Extracted records
________
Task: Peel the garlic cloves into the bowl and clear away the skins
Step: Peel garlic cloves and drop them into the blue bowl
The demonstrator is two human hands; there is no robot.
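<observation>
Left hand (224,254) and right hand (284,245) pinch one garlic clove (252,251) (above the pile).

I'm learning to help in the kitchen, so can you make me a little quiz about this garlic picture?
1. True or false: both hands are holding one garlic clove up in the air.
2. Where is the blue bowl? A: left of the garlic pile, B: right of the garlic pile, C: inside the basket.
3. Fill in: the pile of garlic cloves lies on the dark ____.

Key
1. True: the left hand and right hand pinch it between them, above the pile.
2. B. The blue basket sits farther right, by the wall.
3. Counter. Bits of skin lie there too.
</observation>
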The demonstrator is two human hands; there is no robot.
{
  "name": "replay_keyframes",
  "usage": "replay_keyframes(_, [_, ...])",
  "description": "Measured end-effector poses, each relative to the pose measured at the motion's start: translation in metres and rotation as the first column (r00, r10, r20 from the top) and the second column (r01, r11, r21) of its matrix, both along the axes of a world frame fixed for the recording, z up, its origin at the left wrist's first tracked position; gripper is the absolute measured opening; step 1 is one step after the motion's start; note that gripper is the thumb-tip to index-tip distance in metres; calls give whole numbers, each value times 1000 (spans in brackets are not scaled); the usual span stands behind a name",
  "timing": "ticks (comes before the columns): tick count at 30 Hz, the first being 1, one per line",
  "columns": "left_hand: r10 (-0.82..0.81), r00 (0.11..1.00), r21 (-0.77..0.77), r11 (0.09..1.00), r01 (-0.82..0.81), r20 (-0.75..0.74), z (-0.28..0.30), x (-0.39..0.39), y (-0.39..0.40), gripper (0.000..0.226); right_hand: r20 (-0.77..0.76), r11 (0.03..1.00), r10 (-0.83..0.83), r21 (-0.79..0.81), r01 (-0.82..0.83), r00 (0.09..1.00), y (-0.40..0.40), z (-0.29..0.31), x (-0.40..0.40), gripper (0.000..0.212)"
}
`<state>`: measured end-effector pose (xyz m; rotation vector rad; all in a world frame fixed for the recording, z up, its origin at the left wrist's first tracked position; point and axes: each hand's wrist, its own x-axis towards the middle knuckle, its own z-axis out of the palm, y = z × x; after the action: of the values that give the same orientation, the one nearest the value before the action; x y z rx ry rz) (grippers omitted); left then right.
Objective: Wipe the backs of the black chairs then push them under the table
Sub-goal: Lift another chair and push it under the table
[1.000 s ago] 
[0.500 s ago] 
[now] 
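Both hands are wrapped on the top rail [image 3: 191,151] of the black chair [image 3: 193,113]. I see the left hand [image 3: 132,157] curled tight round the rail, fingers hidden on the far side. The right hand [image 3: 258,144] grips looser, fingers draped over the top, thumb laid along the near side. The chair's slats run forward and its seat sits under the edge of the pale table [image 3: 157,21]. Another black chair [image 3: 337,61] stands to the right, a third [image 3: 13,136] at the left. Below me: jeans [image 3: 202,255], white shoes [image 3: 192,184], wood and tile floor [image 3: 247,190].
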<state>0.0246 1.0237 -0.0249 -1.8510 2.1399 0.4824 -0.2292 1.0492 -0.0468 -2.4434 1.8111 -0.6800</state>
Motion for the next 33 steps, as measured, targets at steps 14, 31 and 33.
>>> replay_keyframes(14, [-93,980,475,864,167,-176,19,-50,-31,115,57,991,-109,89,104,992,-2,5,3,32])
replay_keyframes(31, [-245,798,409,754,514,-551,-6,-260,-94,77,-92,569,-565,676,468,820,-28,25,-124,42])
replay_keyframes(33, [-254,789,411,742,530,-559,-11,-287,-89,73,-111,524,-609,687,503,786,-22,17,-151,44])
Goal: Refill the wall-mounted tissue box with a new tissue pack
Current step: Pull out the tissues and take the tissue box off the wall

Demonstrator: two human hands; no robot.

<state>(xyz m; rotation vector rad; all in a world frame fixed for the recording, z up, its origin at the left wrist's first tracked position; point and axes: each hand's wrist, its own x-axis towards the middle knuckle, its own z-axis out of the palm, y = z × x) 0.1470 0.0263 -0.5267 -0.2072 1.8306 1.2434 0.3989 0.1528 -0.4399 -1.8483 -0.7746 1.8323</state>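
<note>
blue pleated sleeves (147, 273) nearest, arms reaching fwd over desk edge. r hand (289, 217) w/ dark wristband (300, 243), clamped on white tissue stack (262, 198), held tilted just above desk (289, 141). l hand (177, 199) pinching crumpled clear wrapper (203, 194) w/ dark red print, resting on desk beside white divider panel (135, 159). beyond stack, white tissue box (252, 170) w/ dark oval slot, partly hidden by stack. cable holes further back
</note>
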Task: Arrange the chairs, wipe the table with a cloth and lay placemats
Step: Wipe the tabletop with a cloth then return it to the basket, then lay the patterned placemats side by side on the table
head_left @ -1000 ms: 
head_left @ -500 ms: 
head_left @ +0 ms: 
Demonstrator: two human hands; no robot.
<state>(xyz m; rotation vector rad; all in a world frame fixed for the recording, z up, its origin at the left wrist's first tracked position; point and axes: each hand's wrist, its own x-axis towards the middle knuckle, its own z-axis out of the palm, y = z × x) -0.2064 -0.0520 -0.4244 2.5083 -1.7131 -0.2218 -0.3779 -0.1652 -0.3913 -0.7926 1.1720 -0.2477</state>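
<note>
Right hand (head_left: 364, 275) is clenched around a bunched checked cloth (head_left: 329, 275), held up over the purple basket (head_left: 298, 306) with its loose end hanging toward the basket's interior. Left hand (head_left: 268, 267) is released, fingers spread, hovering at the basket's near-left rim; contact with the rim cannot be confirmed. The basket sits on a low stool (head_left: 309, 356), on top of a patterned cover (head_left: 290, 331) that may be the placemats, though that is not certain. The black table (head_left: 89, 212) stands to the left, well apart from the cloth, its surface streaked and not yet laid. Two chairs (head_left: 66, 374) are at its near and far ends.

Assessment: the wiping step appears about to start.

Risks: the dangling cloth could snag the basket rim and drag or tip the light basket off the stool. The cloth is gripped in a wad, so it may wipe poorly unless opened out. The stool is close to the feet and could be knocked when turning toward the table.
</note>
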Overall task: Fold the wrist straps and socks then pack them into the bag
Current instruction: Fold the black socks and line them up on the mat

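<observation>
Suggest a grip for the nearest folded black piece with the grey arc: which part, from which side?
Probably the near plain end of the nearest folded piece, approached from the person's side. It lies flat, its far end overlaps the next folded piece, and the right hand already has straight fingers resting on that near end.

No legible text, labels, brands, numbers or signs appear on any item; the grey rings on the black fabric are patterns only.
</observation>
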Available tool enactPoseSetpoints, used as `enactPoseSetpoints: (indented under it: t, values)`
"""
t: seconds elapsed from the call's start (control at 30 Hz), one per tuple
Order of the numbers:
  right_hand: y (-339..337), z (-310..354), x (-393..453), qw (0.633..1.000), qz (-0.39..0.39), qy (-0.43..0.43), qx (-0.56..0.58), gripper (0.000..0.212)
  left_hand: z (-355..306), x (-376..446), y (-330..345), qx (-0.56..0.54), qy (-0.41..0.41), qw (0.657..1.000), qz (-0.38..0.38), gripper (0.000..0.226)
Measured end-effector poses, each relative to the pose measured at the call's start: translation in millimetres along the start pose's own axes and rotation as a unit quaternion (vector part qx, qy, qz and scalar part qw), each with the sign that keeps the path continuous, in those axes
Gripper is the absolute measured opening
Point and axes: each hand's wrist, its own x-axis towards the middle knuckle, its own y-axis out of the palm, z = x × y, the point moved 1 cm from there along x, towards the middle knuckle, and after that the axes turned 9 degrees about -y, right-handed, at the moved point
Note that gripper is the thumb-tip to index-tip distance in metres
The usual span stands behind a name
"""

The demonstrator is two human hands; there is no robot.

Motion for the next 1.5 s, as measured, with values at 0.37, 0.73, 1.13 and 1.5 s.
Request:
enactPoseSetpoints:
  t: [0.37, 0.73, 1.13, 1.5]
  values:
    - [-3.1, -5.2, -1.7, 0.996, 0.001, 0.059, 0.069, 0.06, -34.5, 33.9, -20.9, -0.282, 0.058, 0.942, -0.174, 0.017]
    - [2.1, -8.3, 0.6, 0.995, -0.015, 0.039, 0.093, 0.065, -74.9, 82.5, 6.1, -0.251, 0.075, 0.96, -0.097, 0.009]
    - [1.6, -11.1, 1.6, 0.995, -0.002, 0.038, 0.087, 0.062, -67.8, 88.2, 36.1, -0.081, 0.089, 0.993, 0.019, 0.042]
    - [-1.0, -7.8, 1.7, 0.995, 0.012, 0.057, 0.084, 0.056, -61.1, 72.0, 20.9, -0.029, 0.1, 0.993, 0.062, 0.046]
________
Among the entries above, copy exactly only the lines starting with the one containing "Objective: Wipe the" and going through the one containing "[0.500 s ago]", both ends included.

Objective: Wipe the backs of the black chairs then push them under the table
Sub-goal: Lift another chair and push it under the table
[1.000 s ago] 
[0.500 s ago] 

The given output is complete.